I have also tried to figure out what's hapenning from PostgreSQL side, for this reason I enabled logging of all statements and log connections/disconnections. I do see both in Quay but their number doesn't appear to be the same:
root@cyberdyne:/var/log/postgresql# cat postgresql-16-main.log | grep -i "connection authorized" | wc -l 37 root@cyberdyne:/var/log/postgresql# cat postgresql-16-main.log | grep -i "disconnection" | wc -l 26
So more connections to the database than disconnections to the db, which is not something I'd expect if pooling is explicitly turned off. So from this perspective, it looks like Peewee does not close connections for certain workers.
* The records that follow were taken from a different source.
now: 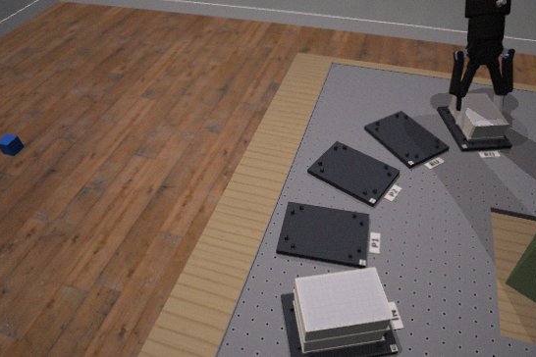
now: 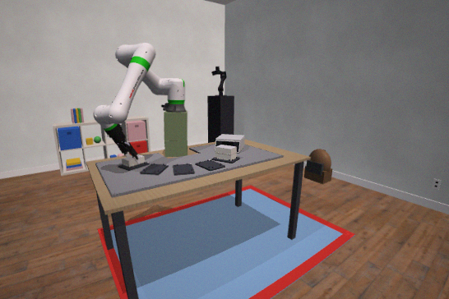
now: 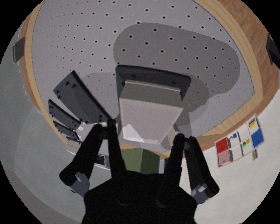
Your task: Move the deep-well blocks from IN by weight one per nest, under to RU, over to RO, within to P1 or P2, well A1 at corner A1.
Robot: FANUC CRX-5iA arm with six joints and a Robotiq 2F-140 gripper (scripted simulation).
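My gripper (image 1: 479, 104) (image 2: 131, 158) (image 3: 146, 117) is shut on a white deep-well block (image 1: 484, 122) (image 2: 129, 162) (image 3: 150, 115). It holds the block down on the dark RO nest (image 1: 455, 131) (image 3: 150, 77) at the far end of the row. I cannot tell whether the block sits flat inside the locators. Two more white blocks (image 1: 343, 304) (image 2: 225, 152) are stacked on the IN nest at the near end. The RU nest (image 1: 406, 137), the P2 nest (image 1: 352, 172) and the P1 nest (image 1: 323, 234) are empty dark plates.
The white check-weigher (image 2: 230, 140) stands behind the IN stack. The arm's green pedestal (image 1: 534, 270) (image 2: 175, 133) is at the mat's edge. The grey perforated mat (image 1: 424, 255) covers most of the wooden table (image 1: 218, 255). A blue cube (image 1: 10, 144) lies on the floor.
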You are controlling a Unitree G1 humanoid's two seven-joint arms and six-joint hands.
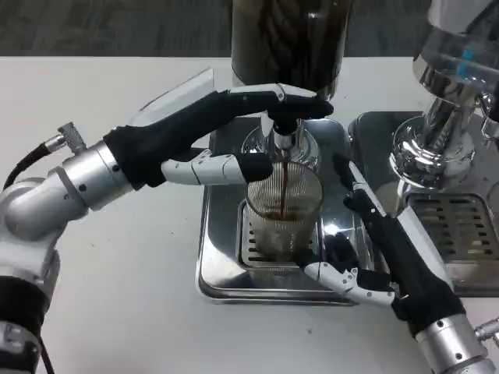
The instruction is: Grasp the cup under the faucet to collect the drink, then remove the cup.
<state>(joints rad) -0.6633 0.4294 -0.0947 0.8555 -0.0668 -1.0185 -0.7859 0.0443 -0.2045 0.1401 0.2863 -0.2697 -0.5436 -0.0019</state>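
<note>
Left hand (222, 128) reaches in over the faucet (282, 128): upper fingers lie on the tap lever, a lower finger sits against the cup (283, 210) rim. We cannot tell whether it truly grips anything. Right hand (374, 249) lies just beside the cup, fingers spread, nothing grasped; contact with the glass we cannot tell. We note the ribbed clear cup upright on the metal drip tray (222, 265), directly under the faucet, a dark stream falling in. A second tray (460, 226) sits right on the white tabletop (117, 296).
</note>
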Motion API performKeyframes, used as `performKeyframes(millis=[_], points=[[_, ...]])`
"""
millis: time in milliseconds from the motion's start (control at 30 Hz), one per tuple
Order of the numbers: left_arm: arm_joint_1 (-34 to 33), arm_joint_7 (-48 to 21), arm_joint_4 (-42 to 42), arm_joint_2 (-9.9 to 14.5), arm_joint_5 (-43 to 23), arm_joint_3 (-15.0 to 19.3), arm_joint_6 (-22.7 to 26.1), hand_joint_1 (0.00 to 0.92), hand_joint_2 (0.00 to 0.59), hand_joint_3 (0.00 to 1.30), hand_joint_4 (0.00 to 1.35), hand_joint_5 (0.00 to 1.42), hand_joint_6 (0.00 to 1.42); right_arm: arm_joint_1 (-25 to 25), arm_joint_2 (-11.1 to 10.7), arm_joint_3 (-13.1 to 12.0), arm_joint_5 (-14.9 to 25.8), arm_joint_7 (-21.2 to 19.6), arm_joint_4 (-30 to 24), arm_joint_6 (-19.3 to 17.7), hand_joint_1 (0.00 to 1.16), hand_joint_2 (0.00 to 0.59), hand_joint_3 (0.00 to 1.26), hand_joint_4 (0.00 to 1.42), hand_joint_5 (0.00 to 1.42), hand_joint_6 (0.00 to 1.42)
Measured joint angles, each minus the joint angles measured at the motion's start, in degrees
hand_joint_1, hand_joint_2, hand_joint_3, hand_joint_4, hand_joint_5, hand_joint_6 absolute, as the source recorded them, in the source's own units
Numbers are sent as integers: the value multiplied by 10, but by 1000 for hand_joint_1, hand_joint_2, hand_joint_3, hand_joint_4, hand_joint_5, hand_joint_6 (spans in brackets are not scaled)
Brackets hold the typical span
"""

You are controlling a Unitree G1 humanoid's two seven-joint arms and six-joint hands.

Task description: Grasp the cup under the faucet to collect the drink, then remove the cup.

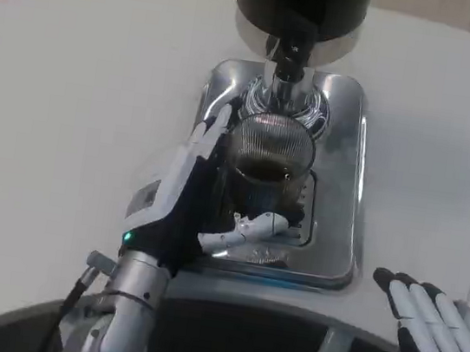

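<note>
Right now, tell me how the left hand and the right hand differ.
The left hand is up on the metal tray, wrapped around the glass cup under the faucet; the right hand lies off the tray at the table's near edge. The left hand grips the cup; the right hand holds nothing, its fingers out straight. Both have white-and-black fingers.

We see our left hand (186, 200) reaching forward from the silver forearm at the lower left, its white back turned outward to the left, its fingers (213, 133) extended straight ahead and its thumb (250, 227) crossing to the right so that the hand wraps the cup (269, 150). Our right hand (430, 330) rests low at the bottom right corner, palm down, its fingers held side by side, pointing up and to the left, holding nothing.
</note>
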Motion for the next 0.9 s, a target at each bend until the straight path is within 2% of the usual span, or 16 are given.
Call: performKeyframes(millis=[367,600,667,733,900], points=[[-31,10,41,-2,-1,-9,-13,430,42,0,0,48,135,15,11,-4,2,10,-17,1,893,291,0,0,0,0],[-46,11,57,-2,-1,-16,-18,443,46,0,0,155,245,27,20,-3,2,20,-22,4,888,297,0,0,0,0],[-54,11,64,-2,0,-20,-18,459,50,0,3,276,435,27,24,-2,3,24,-27,5,887,298,0,0,0,0],[-61,15,70,-4,2,-25,-14,485,56,52,90,414,668,27,30,0,4,29,-36,7,885,298,0,0,0,0],[-82,27,87,-13,5,-31,5,544,69,386,467,737,1068,27,38,6,6,41,-45,13,885,296,0,0,0,0]])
For instance:
2024-11-26 14:12:57.555 EST [164175] [unknown]@[unknown] LOG: connection received: host=172.17.0.4 port=55738 2024-11-26 14:12:57.564 EST [164175] testuser@quayclone LOG: connection authenticated: identity="testuser" method=md5 (/etc/postgresql/16/main/pg_hba.conf:135) 2024-11-26 14:12:57.564 EST [164175] testuser@quayclone LOG: connection authorized: user=testuser database=quayclone SSL enabled (protocol=TLSv1.3, cipher=TLS_AES_256_GCM_SHA384, bits=256) 2024-11-26 14:12:57.566 EST [164175] testuser@quayclone LOG: duration: 0.052 ms statement: BEGIN 2024-11-26 14:12:57.567 EST [164175] testuser@quayclone LOG: duration: 1.023 ms statement: SELECT DISTINCT "t1"."removed_tag_expiration_s" FROM "user" AS "t1" LIMIT 100 2024-11-26 14:12:57.567 EST [164175] testuser@quayclone LOG: duration: 0.011 ms statement: COMMIT 2024-11-26 14:12:57.568 EST [164175] testuser@quayclone LOG: duration: 0.004 ms statement: BEGIN 2024-11-26 14:12:57.570 EST [164175] testuser@quayclone LOG: duration: 1.820 ms statement: SELECT "candidates"."repository_id" FROM (SELECT DISTINCT "t1"."repository_id" FROM "tag" AS "t1" INNER JOIN "repository" AS "t2" ON ("t1"."repository_id" = "t2"."id") INNER JOIN "user" AS "t3" ON ("t2"."namespace_user_id" = "t3"."id") WHERE ((((NOT ("t1"."lifetime_end_ms" IS NULL) AND ("t1"."lifetime_end_ms" <= 1731438777567)) AND ("t3"."removed_tag_expiration_s" = 1209600)) AND ("t3"."enabled" = true)) AND ("t2"."state" != 3)) LIMIT 500) AS "candidates" ORDER BY Random() LIMIT 1 OFFSET 0 2024-11-26 14:12:57.570 EST [164175] testuser@quayclone LOG: duration: 0.014 ms statement: COMMIT
seems to correspond to this Quay log:
gcworker stdout | 2024-11-26 19:12:57,551 [76] [DEBUG] [apscheduler.scheduler] Looking for jobs to run gcworker stdout | 2024-11-26 19:12:57,552 [76] [INFO] [apscheduler.executors.default] Running job "GarbageCollectionWorker._garbage_collection_repos (trigger: interval[0:00:30], next run at: 2024-11-26 19:12:57 UTC)" (scheduled at 2024-11-26 19:12:57.551312+00:00) gcworker stdout | 2024-11-26 19:12:57,553 [76] [DEBUG] [peewee] ('SELECT DISTINCT "t1"."removed_tag_expiration_s" FROM "user" AS "t1" LIMIT %s', [100]) gcworker stdout | 2024-11-26 19:12:57,553 [76] [DEBUG] [apscheduler.scheduler] Next wakeup is due at 2024-11-26 19:13:27.551312+00:00 (in 29.997688 seconds) gcworker stdout | 2024-11-26 19:12:57,568 [76] [DEBUG] [peewee] ('SELECT "candidates"."repository_id" FROM (SELECT DISTINCT "t1"."repository_id" FROM "tag" AS "t1" INNER JOIN "repository" AS "t2" ON ("t1"."repository_id" = "t2"."id") INNER JOIN "user" AS "t3" ON ("t2"."namespace_user_id" = "t3"."id") WHERE ((((NOT ("t1"."lifetime_end_ms" IS %s) AND ("t1"."lifetime_end_ms" <= %s)) AND ("t3"."removed_tag_expiration_s" = %s)) AND ("t3"."enabled" = %s)) AND ("t2"."state" != %s)) LIMIT %s) AS "candidates" ORDER BY Random() LIMIT %s OFFSET %s', [None, 1731438777567, 1209600, True, 3, 500, 1, 0]) gcworker stdout | 2024-11-26 19:12:57,571 [76] [DEBUG] [__main__] No repository with garbage found
The timezone in Quay is set to GMT, the PostgreSQL timezone is set to America/Toronto or EST. So these two are the same. There is no closure of the db connection from gcworker side, even though the transaction is done and was committed. If pooling is turned off, shouldn't there be a disconnection as well?
Can someone please explain this behaviour?